As the name shows, they love to wander and go on long journeys. They are very energetic, and they run super fast. They respect their masters and are truly loyal. Sadly only a few of them are left now. Numerous skin colors can be seen among the breed.

What specific qualities make a horse dangerous?

Horses possess multiple qualities, and those having most of them are considered synonymous to dangerous.

  • Life span

Horses with short life spans can be dangerous in terms of their “durability.” Similarly, horses with a longer lifespan are generally more experienced, more volatile, and more robust, which is why they may be harder to tame.

  • Sharp senses

The sharper the senses of a horse, the quicker its response time. This particular feature is excellent for horses on the battlefield, and horses for such purposes have been identified based on this characteristic since long ago. Naturally, such breeds are also more vigilant and prone to attack, which is why they might be dangerous.

  • Strong bones/limbs

This one is quite obvious; the more muscular and bigger an animal, the more overwhelming, intimidating, and dangerous it can be. This general rule applies to horses as well.

  • Alternate eye vision

A horse with better vision is more vigilant, responsive, and alert. Thus, many consider such species hard to tame and dangerous in domestic environments.

  • Speed

Obviously, if a horse is fast, you will have a hard time taming and maintaining it. Plus, to top it off, if the animal is healthy and big, there is a higher chance you will have absolutely no control over the giant animal.
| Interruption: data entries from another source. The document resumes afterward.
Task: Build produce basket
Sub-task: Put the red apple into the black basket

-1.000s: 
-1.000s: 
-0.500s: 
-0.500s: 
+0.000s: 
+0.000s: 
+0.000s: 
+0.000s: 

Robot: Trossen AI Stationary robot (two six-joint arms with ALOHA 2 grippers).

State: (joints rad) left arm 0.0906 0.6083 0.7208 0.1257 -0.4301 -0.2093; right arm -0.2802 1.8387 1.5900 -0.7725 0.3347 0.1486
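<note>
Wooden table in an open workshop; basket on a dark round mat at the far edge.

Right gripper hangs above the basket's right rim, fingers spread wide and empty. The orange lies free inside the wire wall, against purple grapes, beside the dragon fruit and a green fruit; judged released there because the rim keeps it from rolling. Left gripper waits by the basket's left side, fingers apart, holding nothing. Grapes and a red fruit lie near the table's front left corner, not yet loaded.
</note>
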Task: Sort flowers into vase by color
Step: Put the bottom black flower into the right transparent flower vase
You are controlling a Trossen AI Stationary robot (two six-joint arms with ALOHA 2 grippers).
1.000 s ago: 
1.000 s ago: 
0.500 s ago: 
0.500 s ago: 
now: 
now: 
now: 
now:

Velká Pardubická Racing competition

It is assumed to be the most challenging and most dangerous horse racing competitions. In this race, very tough and rugged horses participate. The owners train them for years, precisely so that they can ace the game.

Animal rights are placed behind when it comes to this competition because it is such a hard race that many of the horses die, and others get brutally injured: all this for sheer festivity.

Racing track

The racing path is so tricky with plenty of obstacles to endure that, for many years, none of the participating horses won. In 1993 only one horse made it to the end, and the rest all died. Later, people thought to make it easier because it was merely not accomplishable.

Participant horses

The horses that participate in a particular race are far from being normal. They are treated differently from birth, and trainers work attentively with them throughout—no wonder why they are superior to other domesticated horses. The food served to them is purposed to provide them with great strength and stamina. Cowboys select the most vicious and dangerous breeds so that the horse can undergo all sorts of conditions and survive till the end.

Do horses enjoy racing?

Horses are born with running and jumping abilities, and they like doing these without even being commanded. They are never forced to do so. But if they do not want to run or be in the wild, they are stubborn enough to oppose doing what is told of them. They are mighty enough to plant their feet on the ground firmly and do not move if they do not want to.

When it comes to racing, they enjoy being with fellow horses, but they can not stand being hurt and injured, just like any other living thing. They are incredibly sensitive to pain. Most of their failures are the result of limb injuries. Not to forget that when a horse falls, the rider jockey also suffers.

In Conclusion

Horse breeds can be dangerous in many ways, depending on where they are, what their genetics is like, and how you treat them. They can be hazardous in terms of performance, anger, behavior, their prices, and a lot more. The answer to the question “Which is the most dangerous breed of horse?” depends solely on what you consider as “dangerous.”